▶ **What is required**
Where a line looks odd, keep it as it is and transcribe all the material.

▶ **Data section**
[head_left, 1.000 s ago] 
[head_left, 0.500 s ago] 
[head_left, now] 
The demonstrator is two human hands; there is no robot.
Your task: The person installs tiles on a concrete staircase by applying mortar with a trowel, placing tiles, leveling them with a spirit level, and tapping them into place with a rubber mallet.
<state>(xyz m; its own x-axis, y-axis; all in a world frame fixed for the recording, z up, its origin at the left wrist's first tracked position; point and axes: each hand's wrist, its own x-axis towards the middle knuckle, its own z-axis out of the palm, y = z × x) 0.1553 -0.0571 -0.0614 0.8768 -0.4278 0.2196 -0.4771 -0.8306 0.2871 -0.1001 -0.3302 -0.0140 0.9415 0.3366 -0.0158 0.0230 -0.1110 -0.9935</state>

▶ **Reply**
[head_left, 1.000 s ago] 
[head_left, 0.500 s ago] 
[head_left, now] 
The demonstrator is two human hands; there is no robot.
Your task: The person installs tiles on a concrete staircase by applying mortar with a trowel, placing tiles, leveling them with a spirit level, and tapping them into place with a rubber mallet.
<state>(xyz m; its own x-axis, y-axis; all in a world frame fixed for the recording, z up, its origin at the left wrist's first tracked position; point and axes: each hand's wrist, its own x-axis towards the middle knuckle, its own z-axis out of the palm, y = z × x) 0.1553 -0.0571 -0.0614 0.8768 -0.4278 0.2196 -0.4771 -0.8306 0.2871 -0.1001 -0.3302 -0.0140 0.9415 0.3366 -0.0158 0.0230 -0.1110 -0.9935</state>

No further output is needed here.